» **The task**:
Repeat the following data exactly, omitting pictures.

# # # # # # #

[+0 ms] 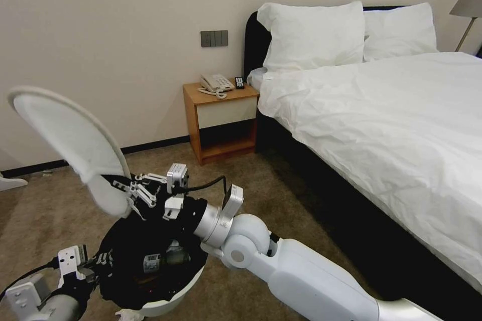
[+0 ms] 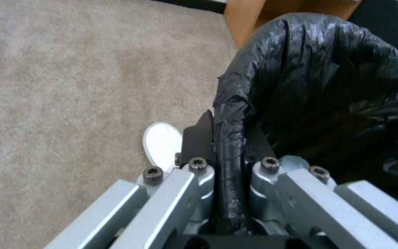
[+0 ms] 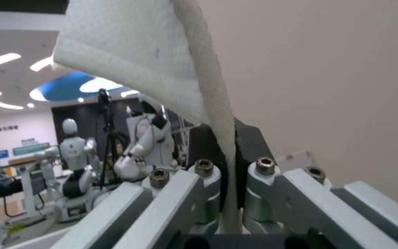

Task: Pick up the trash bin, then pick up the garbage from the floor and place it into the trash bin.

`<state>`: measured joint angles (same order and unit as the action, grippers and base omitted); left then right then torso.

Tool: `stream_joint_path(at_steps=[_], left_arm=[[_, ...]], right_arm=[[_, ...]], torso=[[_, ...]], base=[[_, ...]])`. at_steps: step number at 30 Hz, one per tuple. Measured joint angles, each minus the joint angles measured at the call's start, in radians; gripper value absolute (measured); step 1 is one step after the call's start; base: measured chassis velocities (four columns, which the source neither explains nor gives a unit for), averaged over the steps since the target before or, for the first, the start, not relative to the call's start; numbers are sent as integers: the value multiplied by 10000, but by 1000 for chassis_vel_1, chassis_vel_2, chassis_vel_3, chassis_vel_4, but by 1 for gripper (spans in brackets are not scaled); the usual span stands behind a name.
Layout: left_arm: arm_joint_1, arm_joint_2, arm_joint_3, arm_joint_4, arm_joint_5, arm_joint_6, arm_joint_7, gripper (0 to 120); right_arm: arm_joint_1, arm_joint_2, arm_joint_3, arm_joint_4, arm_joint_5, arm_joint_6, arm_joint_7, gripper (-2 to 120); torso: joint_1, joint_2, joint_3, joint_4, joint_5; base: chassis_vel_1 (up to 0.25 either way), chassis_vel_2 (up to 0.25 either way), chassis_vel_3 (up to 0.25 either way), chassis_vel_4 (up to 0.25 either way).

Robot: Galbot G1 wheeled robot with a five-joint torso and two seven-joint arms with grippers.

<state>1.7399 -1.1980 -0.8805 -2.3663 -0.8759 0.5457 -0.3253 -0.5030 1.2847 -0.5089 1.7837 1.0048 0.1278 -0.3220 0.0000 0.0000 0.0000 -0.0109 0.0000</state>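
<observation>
The trash bin [image 1: 173, 293], white with a black bag over its rim, hangs low in front of me. My left gripper [image 1: 98, 261] is shut on its near-left rim; the left wrist view shows that gripper [image 2: 229, 145] clamped on the bag-covered rim [image 2: 229, 114]. My right gripper [image 1: 128, 191] is shut on the edge of a white slipper [image 1: 70, 133], held tilted upward just above the bin's far rim. In the right wrist view the right gripper [image 3: 229, 152] pinches the slipper [image 3: 139, 58]. Some garbage with a label [image 1: 153, 262] lies inside the bin. Another white slipper [image 2: 162, 143] lies on the carpet below.
A wooden nightstand [image 1: 221, 120] with a telephone [image 1: 216, 83] stands against the wall ahead. The bed [image 1: 401, 125] runs along the right. Open carpet [image 1: 55, 210] lies to the left, with a white object [image 1: 10, 183] at its far left edge.
</observation>
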Motion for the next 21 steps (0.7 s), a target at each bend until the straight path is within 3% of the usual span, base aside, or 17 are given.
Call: stream_joint_path(at_steps=[21], left_arm=[[35, 44, -48, -87, -80, 1, -1, 4]], right_arm=[[-771, -567, 325, -676, -655, 37, 36, 1]], torso=[[0, 0, 0, 1, 1]], base=[[0, 0, 0, 0]])
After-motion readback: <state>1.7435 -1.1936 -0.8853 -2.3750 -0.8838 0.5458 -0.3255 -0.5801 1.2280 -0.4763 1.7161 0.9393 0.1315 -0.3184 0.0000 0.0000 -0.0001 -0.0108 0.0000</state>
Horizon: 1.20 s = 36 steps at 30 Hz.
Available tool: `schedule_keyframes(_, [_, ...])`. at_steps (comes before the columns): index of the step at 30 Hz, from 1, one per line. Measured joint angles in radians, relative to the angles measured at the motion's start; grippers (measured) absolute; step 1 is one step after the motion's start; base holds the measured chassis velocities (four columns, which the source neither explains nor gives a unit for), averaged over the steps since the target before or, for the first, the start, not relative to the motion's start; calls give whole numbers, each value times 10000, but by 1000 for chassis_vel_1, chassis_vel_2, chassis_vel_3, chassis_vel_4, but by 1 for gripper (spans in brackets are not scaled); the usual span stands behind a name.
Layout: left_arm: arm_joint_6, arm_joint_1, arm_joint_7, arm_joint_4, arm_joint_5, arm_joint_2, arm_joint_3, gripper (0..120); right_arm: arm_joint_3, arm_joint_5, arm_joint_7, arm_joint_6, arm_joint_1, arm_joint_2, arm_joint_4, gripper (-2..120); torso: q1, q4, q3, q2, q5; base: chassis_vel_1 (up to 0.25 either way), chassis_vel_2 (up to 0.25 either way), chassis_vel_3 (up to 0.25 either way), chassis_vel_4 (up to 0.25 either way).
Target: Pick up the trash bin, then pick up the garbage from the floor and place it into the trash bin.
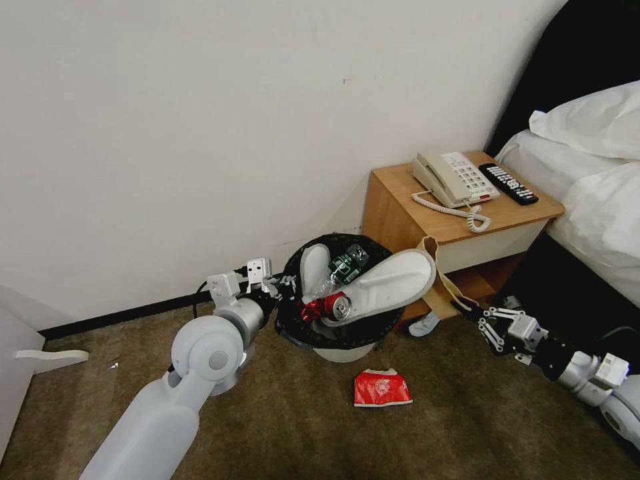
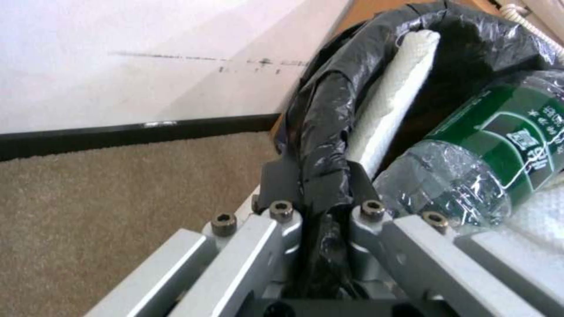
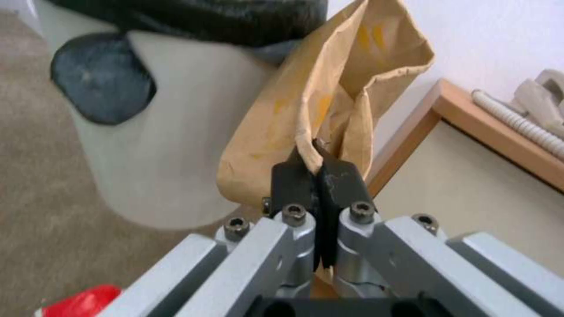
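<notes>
The trash bin (image 1: pixel 347 348), white with a black bag over its rim, hangs tilted by the wall, and my left gripper (image 1: pixel 281 288) is shut on its rim (image 2: pixel 320 132). Inside lie two white slippers (image 1: pixel 393 279), a clear bottle (image 2: pixel 487 154) and a crushed red can (image 1: pixel 320 308). My right gripper (image 1: pixel 467 305) is shut on the lower edge of a brown paper bag (image 3: pixel 329 97), held up just right of the bin's wall (image 3: pixel 176 132). A flattened red paper cup (image 1: pixel 381 389) lies on the carpet floor (image 1: pixel 467 427) in front of the bin.
A wooden nightstand (image 1: pixel 393 193) with a phone (image 1: pixel 453 177) and a remote (image 1: pixel 508 183) stands right behind the bag. The bed (image 1: pixel 587 173) is at the right. A small white object (image 1: pixel 423 325) lies at the nightstand's foot. White furniture (image 1: pixel 20 360) borders the left.
</notes>
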Motion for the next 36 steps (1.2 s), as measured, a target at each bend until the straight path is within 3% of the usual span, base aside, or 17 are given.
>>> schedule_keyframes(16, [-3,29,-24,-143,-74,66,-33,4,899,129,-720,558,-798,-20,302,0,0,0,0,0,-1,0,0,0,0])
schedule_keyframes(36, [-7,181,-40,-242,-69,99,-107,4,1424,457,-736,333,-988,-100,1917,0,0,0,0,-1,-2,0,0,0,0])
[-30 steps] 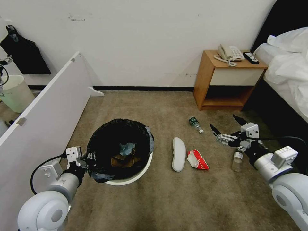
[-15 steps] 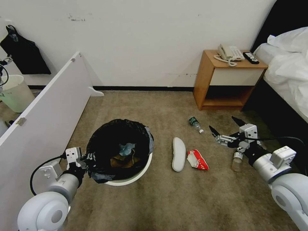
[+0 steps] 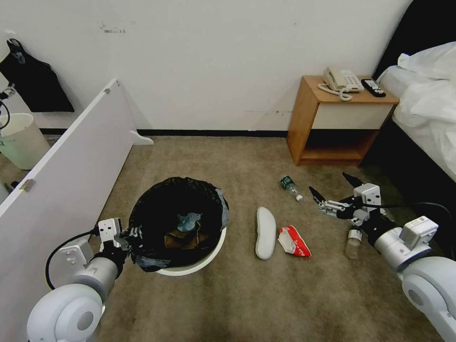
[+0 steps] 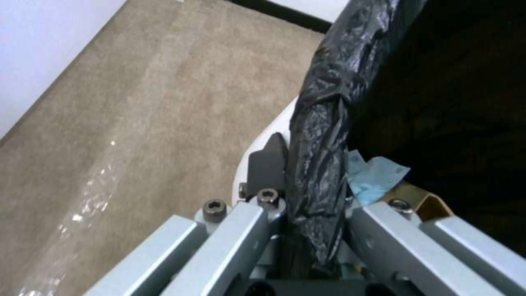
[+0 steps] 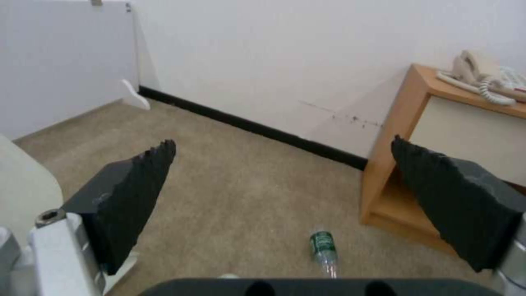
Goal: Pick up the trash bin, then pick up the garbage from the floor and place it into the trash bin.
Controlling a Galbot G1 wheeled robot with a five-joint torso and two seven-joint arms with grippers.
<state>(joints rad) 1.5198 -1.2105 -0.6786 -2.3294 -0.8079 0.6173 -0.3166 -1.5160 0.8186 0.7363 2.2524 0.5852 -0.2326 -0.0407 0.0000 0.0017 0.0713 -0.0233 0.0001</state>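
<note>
left hand point(image 3: 127, 236), head view: pinches the bagged rim of the trash bin point(image 3: 178, 223), keeping it carried on the floor point(image 3: 266, 294) beside a slipper point(image 3: 265, 232). left wrist view: bag clamped between fingers point(image 4: 268, 164). right wrist view: right hand point(image 5: 282, 197) spread wide, likely aiming at a bottle point(image 5: 323, 248).

Black-lined white trash bin point(image 3: 190, 266), probably green-labelled bottle point(image 3: 289, 184)

- trash bin point(image 3: 209, 251): white wall mostly covered by the black bag point(image 3: 156, 209); contents partly lost in shadow.
- plastic bottle point(image 3: 352, 242): upper part hidden behind the right gripper point(image 3: 332, 189).
- cream bucket point(image 3: 21, 140): cut off by the frame edge.
- wrapper point(image 3: 294, 241): print too small to read.
</note>
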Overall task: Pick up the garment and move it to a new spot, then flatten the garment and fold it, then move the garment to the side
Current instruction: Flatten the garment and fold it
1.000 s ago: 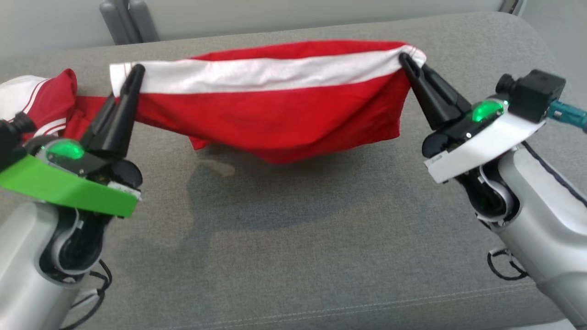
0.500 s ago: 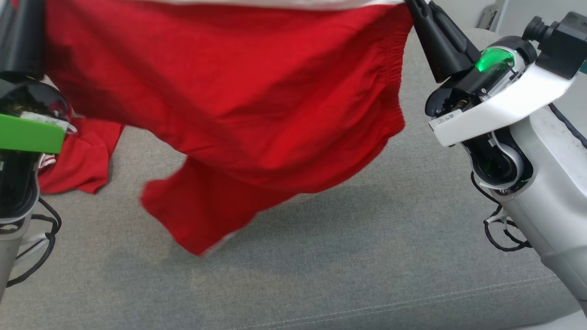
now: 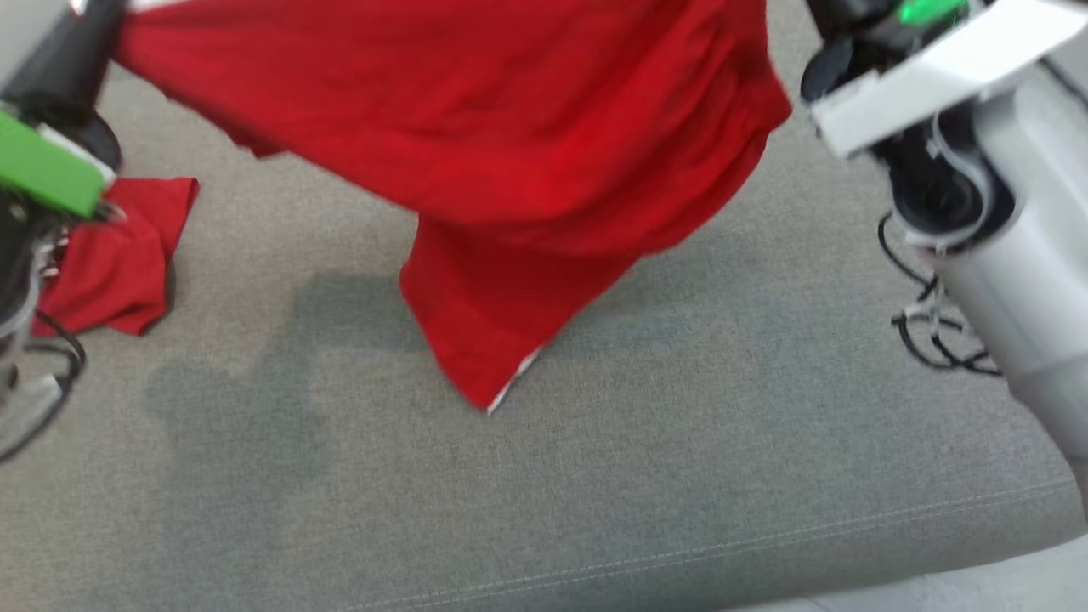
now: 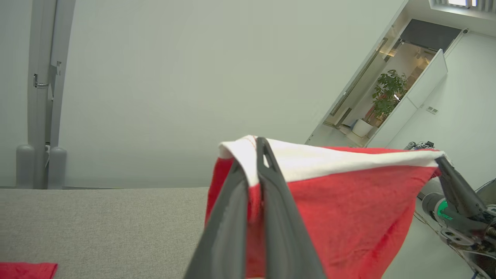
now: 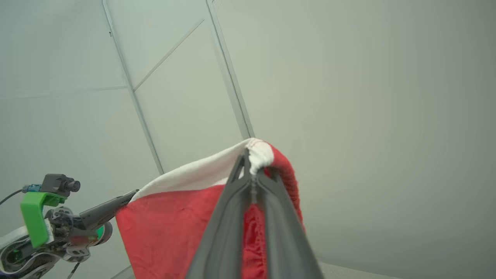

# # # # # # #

» **Worked solution**:
[+0 ms] 
[+0 ms] 
[+0 ms] 

Task: Pick up the trash bin, then pick up the garbage from the floor and place it into the trash bin.

`<state>`: measured joint angles (same order and unit as the action, grippers and base omitted); left then right then torso.

Tool: `stream_joint_path(at_steps=[_], left_arm=[[_, ...]], right_arm=[[_, ...]], torso=[[_, ...]], base=[[_, ...]])`. at_steps: step number at 30 Hz, one per tuple. Measured joint angles, each minus the joint angles measured at the call's start, in radians; gripper value absolute (measured); step 1 is one step after the call's start; base: measured chassis velocities (four columns, which the source neither explains nor gives a unit for), averaged over the steps since the target before or, for the first, the start, not relative to the call's start; numbers are sent as integers: the value multiplied by 10000, but by 1000 for chassis_vel_1, chassis_vel_2, chassis_vel_3, chassis_vel_4, but by 1 for gripper (spans in brackets are not scaled); the usual span stands behind a name.
Layout: left_arm: arm_joint_1, arm_joint_2, arm_joint_3, arm_joint_4, arm_joint_5, arm_joint_6, arm_joint_7, gripper (0 to 120); right_arm: arm_joint_1, arm_joint_2, arm_joint_3, arm_joint_4, arm_joint_5, arm_joint_6, arm_joint_7, gripper (-2 to 120); torso: joint_1, joint_2, joint_3, joint_4, joint_5; base: chassis_vel_1 (up to 0.25 either way), chassis_vel_2 (up to 0.25 either way), chassis_vel_3 (up to 0.25 either way), chassis_vel_4 (up to 0.25 either way).

Robot: Galbot G1 wheeled robot with a five-joint torso and two seven-joint arms with grippers.

<state>1.7399 -1.1980 -0.8805 -2.3663 -0.8759 0.5457 -0.3253 -0.5030 1.2847 -0.5089 1.7837 1.0048 0.1278 -0.3220 0.0000 0.0000 0.0000 -0.0109 0.0000</state>
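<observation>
The trash bin [image 1: 173, 293], white with a black bag over its rim, hangs low in front of me. My left gripper [image 1: 98, 261] is shut on its near-left rim; the left wrist view shows that gripper [image 2: 229, 145] clamped on the bag-covered rim [image 2: 229, 114]. My right gripper [image 1: 128, 191] is shut on the edge of a white slipper [image 1: 70, 133], held tilted upward just above the bin's far rim. In the right wrist view the right gripper [image 3: 229, 152] pinches the slipper [image 3: 139, 58]. Some garbage with a label [image 1: 153, 262] lies inside the bin. Another white slipper [image 2: 162, 143] lies on the carpet below.
A wooden nightstand [image 1: 221, 120] with a telephone [image 1: 216, 83] stands against the wall ahead. The bed [image 1: 401, 125] runs along the right. Open carpet [image 1: 55, 210] lies to the left, with a white object [image 1: 10, 183] at its far left edge.
</observation>
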Motion for the next 21 steps (0.7 s), a target at each bend until the straight path is within 3% of the usual span, base aside, or 17 are given.
Call: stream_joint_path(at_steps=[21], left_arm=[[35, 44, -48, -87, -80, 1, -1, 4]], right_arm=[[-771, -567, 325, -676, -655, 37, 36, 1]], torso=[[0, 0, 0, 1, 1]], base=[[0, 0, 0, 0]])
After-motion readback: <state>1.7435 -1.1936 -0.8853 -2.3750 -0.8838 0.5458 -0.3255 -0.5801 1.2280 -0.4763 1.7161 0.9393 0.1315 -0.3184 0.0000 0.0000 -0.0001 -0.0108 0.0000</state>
Horizon: 1.20 s = 36 steps at 30 Hz.
Available tool: `schedule_keyframes(_, [_, ...])`. at_steps (comes before the columns): index of the step at 30 Hz, from 1, one per line. Measured joint angles in radians, relative to the angles measured at the motion's start; grippers (measured) absolute; step 1 is one step after the motion's start; base holds the measured chassis velocities (four columns, which the source neither explains nor gives a unit for), averaged over the steps since the target before or, for the first, the start, not relative to the motion's start; calls give whole numbers, each value times 10000, but by 1000 for chassis_vel_1, chassis_vel_2, chassis_vel_3, chassis_vel_4, but by 1 for gripper (spans in brackets are not scaled); the usual span stands behind a name.
Layout: left_arm: arm_joint_6, arm_joint_1, arm_joint_7, arm_joint_4, arm_joint_5, arm_joint_2, arm_joint_3, gripper (0..120); right_arm: arm_joint_3, arm_joint_5, arm_joint_7, arm_joint_6, arm_joint_1, arm_joint_2, arm_joint_4, gripper (-2..120); torso: q1, q4, q3, q2, q5; base: chassis_vel_1 (up to 0.25 either way), chassis_vel_2 (up to 0.25 either way), chassis_vel_3 (up to 0.25 either way), chassis_vel_4 (up to 0.25 either way).
Target: Pick up the trash bin, then pick up the garbage from the floor and place it into the trash bin.
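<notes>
The trash bin (image 1: pixel 347 348), white with a black bag over its rim, hangs tilted by the wall, and my left gripper (image 1: pixel 281 288) is shut on its rim (image 2: pixel 320 132). Inside lie two white slippers (image 1: pixel 393 279), a clear bottle (image 2: pixel 487 154) and a crushed red can (image 1: pixel 320 308). My right gripper (image 1: pixel 467 305) is shut on the lower edge of a brown paper bag (image 3: pixel 329 97), held up just right of the bin's wall (image 3: pixel 176 132). A flattened red paper cup (image 1: pixel 381 389) lies on the carpet floor (image 1: pixel 467 427) in front of the bin.
A wooden nightstand (image 1: pixel 393 193) with a phone (image 1: pixel 453 177) and a remote (image 1: pixel 508 183) stands right behind the bag. The bed (image 1: pixel 587 173) is at the right. A small white object (image 1: pixel 423 325) lies at the nightstand's foot. White furniture (image 1: pixel 20 360) borders the left.
</notes>
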Motion for the next 36 steps (1.2 s), as measured, a target at each bend until the straight path is within 3% of the usual span, base aside, or 17 are given.
>>> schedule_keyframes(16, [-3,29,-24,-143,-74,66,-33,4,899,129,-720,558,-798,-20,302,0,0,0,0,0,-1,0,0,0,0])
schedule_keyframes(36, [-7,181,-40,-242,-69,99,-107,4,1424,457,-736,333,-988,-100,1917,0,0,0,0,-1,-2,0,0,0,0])
[-30 steps] 
[-15 steps] 
[+0 steps] 
[+0 steps] 
[+0 steps] 
Goal: Pick up the trash bin, then pick up the garbage from the floor and place it into the trash bin.
Controlling a Galbot G1 wheeled robot with a five-joint torso and two seven-joint arms with grippers.
<state>(joints rad) 1.5198 -1.2105 -0.6786 -2.3294 -0.8079 0.6173 -0.3166 -1.5160 0.8186 0.7363 2.2524 0.5852 -0.2326 -0.0407 0.0000 0.0017 0.0713 -0.0233 0.0001</state>
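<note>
left hand point(image 3: 127, 236), head view: pinches the bagged rim of the trash bin point(image 3: 178, 223), keeping it carried on the floor point(image 3: 266, 294) beside a slipper point(image 3: 265, 232). left wrist view: bag clamped between fingers point(image 4: 268, 164). right wrist view: right hand point(image 5: 282, 197) spread wide, likely aiming at a bottle point(image 5: 323, 248).

Black-lined white trash bin point(image 3: 190, 266), probably green-labelled bottle point(image 3: 289, 184)

- trash bin point(image 3: 209, 251): white wall mostly covered by the black bag point(image 3: 156, 209); contents partly lost in shadow.
- plastic bottle point(image 3: 352, 242): upper part hidden behind the right gripper point(image 3: 332, 189).
- cream bucket point(image 3: 21, 140): cut off by the frame edge.
- wrapper point(image 3: 294, 241): print too small to read.
</note>
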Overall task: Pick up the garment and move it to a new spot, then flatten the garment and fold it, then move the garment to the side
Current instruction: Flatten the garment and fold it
1.000 s ago: 
0.500 s ago: 
now: 
now: 
now: 

Work on this exercise has been finished.